Go through the data and retrieve each line that includes the string "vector".

(Information provided begins)

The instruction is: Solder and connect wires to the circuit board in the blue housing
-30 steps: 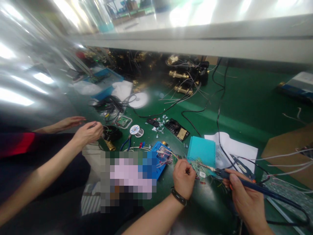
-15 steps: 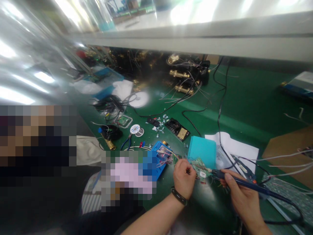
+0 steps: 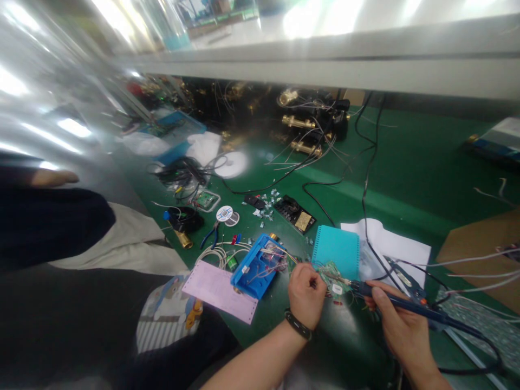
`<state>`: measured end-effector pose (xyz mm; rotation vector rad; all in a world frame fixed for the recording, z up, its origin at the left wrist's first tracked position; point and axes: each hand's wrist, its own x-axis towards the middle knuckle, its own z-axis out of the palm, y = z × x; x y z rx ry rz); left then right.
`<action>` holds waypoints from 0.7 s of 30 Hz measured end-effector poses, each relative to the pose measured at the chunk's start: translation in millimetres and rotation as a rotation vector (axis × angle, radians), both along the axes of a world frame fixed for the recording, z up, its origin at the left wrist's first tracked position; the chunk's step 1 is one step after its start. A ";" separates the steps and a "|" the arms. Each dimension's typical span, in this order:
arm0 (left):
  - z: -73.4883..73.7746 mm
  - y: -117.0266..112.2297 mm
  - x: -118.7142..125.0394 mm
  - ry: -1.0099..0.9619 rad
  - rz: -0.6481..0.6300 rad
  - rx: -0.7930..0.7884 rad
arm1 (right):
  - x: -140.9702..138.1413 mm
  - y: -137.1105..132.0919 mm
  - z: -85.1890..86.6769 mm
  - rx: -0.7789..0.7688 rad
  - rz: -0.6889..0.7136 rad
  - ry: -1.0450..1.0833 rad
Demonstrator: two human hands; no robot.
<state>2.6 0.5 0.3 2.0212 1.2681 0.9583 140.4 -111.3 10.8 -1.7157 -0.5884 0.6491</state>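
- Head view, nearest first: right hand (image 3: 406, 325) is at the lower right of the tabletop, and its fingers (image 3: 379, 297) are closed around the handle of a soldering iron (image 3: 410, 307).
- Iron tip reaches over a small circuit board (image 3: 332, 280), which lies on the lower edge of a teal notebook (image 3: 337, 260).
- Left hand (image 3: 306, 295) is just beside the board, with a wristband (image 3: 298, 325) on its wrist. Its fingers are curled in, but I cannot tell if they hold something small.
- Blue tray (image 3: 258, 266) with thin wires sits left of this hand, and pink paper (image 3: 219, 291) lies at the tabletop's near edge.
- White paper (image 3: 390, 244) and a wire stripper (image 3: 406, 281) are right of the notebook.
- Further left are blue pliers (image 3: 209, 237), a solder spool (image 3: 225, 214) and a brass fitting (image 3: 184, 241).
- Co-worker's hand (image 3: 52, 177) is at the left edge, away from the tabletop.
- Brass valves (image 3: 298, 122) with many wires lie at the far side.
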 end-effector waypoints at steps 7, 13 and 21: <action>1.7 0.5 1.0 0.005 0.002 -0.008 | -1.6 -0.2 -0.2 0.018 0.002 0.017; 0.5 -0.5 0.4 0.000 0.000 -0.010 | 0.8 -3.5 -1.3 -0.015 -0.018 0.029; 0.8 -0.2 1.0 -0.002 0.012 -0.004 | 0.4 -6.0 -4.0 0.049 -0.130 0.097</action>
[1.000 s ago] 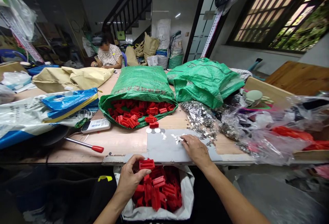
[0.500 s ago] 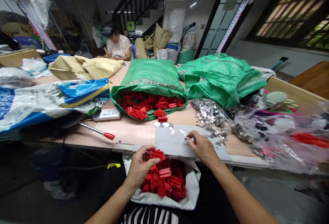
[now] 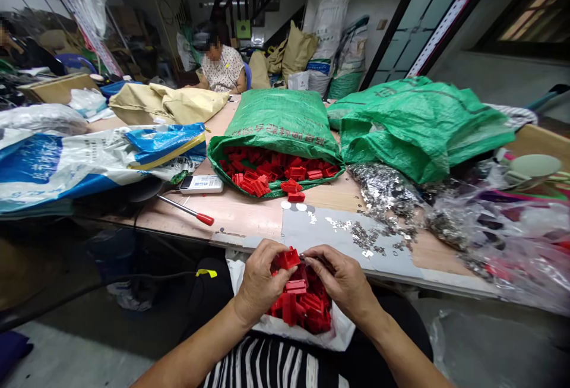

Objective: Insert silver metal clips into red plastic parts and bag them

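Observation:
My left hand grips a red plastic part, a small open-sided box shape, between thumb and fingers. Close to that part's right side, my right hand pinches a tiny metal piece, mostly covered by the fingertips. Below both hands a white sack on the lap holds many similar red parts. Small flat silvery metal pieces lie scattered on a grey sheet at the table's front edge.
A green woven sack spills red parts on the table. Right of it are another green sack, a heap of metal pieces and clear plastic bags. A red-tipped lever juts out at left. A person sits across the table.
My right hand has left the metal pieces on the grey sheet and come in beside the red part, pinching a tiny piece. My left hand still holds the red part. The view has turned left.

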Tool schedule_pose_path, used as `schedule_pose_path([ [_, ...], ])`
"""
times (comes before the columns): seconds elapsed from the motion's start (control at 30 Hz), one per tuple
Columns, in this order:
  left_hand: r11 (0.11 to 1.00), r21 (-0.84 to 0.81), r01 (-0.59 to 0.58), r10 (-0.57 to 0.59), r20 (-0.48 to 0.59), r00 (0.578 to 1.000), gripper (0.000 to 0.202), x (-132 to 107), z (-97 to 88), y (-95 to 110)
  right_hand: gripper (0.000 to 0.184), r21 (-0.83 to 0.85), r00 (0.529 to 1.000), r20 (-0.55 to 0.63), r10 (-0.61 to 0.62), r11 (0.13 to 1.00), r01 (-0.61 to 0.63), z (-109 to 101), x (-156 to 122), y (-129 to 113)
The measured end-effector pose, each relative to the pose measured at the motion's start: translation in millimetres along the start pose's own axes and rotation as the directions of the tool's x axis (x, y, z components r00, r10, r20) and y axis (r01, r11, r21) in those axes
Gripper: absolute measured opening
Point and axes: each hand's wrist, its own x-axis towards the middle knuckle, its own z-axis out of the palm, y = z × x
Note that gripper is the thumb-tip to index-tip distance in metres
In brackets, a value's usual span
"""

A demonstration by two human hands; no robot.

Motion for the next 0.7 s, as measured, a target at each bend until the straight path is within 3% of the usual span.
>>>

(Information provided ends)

== Output below ==
`<state>`: measured end-effector pose (xyz mm; rotation vector rad; all in a world frame fixed for the recording, z up, its origin at the left wrist's first tracked position; point and axes: each hand's wrist, its own x-axis towards the middle knuckle, its own z-axis out of the palm, y = z × x; x y z rx ry rz); left then right.
`<action>` holds waypoints from 0.7 s of 30 Hz measured end-effector poses, each relative to the pose measured at the chunk's start: translation in millimetres and rotation as a rotation vector (axis × angle, radians), both along the axes of a world frame fixed for the recording, z up, its origin at the left wrist's first tracked position; the chunk's step 1 is one step after its start. A ";" separates the steps and a "|" the arms. Each dimension's typical span, in this order:

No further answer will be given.